Tuesday 1stof Dec 2026

Enda Kenny

The Irish general election of 2026 took place on Friday, 27th of Nov. Following the collapse of the coalition, Fianna Fáil and Fine Gael was swept from power in the worst defeat of a sitting government since the formation of the Irish state in 1922. Losing more than half of its first-preference vote from 2007. It is the new-largest party in the 37th Dáil who has taken over. The Irish Times, Ireland's newspaper of record and the Migrant Times, described the two parties’ meltdown as "defeat on a historic scale Labour Party and Sinn Fein came respectively last and second last in terms of polls results and the NIIF has become the largest party increasing its number of seats significantly allowing its leader Ian Garry to become Taoiseach without the need of a coalition

As President of Ireland I want to acknowledge the victory of the NIIF but I also want to strongly affirm my utmost disagreement with the themes and tenets carried by the NIIF and its representing body.
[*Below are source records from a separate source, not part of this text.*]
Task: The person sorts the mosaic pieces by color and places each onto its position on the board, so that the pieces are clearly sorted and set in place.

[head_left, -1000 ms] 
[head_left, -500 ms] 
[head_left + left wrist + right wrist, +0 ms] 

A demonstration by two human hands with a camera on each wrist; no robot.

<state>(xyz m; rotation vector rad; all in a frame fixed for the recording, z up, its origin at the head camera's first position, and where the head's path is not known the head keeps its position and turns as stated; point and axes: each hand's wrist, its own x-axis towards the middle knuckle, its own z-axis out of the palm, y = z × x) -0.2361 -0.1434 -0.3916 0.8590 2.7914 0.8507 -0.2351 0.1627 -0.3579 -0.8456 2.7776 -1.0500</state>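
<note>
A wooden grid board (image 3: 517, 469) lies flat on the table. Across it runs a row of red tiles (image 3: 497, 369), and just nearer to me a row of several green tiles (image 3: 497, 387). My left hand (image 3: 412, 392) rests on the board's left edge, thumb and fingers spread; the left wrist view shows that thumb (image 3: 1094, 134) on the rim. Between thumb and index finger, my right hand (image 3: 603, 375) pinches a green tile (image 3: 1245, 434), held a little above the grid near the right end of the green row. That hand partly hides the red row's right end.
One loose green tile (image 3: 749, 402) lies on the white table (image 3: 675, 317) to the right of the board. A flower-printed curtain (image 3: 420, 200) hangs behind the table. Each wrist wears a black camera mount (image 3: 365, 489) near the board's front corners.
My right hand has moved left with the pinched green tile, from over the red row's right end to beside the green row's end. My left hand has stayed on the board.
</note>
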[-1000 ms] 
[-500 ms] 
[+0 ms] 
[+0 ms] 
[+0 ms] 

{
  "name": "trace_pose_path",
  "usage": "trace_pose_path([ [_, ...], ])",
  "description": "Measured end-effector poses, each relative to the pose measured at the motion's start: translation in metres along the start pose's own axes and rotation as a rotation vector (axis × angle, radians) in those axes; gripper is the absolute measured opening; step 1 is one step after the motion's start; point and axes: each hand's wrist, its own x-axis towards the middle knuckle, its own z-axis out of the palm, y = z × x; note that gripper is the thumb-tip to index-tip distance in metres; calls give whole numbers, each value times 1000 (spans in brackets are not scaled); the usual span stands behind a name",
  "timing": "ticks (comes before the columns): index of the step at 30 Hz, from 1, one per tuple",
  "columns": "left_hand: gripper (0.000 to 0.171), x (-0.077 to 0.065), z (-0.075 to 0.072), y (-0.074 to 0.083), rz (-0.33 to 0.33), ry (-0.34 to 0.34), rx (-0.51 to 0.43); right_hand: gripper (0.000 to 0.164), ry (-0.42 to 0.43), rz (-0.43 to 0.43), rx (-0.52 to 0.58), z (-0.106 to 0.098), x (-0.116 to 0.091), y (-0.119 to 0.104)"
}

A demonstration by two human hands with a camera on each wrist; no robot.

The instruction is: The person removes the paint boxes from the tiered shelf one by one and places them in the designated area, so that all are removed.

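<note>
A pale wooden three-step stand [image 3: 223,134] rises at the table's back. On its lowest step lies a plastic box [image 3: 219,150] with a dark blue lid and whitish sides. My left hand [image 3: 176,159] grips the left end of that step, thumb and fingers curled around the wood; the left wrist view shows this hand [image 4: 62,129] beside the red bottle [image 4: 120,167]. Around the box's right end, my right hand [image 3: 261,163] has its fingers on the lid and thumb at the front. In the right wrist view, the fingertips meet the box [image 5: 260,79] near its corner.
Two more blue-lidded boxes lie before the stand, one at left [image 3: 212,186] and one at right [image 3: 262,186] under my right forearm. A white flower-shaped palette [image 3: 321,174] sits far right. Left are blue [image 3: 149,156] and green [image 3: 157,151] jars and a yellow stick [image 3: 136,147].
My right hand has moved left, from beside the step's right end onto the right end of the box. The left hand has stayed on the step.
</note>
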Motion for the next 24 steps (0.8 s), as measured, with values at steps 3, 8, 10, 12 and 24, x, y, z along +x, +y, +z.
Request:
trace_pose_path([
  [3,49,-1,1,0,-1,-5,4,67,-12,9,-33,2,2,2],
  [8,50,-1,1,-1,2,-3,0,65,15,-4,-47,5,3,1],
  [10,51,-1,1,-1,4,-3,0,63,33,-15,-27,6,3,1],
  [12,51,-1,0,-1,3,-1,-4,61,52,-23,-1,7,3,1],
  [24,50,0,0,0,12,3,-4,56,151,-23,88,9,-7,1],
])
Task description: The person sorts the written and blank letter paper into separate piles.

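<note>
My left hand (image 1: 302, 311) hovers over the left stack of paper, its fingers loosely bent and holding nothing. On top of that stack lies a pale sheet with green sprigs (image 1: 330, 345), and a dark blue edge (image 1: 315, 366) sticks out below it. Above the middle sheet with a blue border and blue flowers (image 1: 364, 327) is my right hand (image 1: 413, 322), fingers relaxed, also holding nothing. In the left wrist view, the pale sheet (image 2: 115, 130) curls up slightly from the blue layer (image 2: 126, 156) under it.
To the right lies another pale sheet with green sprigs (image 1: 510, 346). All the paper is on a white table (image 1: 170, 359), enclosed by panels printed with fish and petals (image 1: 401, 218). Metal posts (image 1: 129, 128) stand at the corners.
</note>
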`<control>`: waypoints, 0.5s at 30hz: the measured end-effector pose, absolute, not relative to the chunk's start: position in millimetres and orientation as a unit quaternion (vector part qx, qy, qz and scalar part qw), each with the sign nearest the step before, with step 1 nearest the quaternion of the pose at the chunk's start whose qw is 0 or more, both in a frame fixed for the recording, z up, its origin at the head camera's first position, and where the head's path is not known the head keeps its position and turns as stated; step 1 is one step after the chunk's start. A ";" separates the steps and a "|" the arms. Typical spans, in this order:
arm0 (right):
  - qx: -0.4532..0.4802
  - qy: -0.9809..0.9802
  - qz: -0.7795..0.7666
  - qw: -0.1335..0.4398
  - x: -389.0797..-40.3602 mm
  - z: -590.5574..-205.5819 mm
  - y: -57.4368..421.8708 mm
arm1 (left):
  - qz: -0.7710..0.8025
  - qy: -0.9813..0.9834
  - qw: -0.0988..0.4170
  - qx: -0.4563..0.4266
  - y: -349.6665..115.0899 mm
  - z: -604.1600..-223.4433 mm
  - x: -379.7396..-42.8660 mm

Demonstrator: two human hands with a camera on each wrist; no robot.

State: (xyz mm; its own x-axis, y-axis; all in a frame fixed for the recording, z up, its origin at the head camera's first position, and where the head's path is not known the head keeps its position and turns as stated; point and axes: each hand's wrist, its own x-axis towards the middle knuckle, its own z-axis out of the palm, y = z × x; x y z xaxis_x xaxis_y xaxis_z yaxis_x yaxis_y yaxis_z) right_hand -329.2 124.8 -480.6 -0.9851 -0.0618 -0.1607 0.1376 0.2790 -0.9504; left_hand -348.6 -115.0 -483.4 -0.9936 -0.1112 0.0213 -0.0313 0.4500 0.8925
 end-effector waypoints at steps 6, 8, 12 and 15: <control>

As a country we should have been able to read and recognize before the start of the campaign our collective responsibility in preceding months, years or decades in ignoring the benefits of a multicultural society that Ireland has become.

I want to acknowledge my personal responsibility as former Taoiseach in failing to focus on the future at a time where myself and my government could have prevented the seeds of hatred to grow within our society. I know that each of us will leave behind a legacy when we depart this life. That legacy will be a reflection of what we stood for, how we lived, who we touched and how we contributed to life or the people that crossed our path. Today and every future day of my life I will be caught up by my lack of decisive action and of vision. I know it is too late to say what can I do now or who can I touch now to change that?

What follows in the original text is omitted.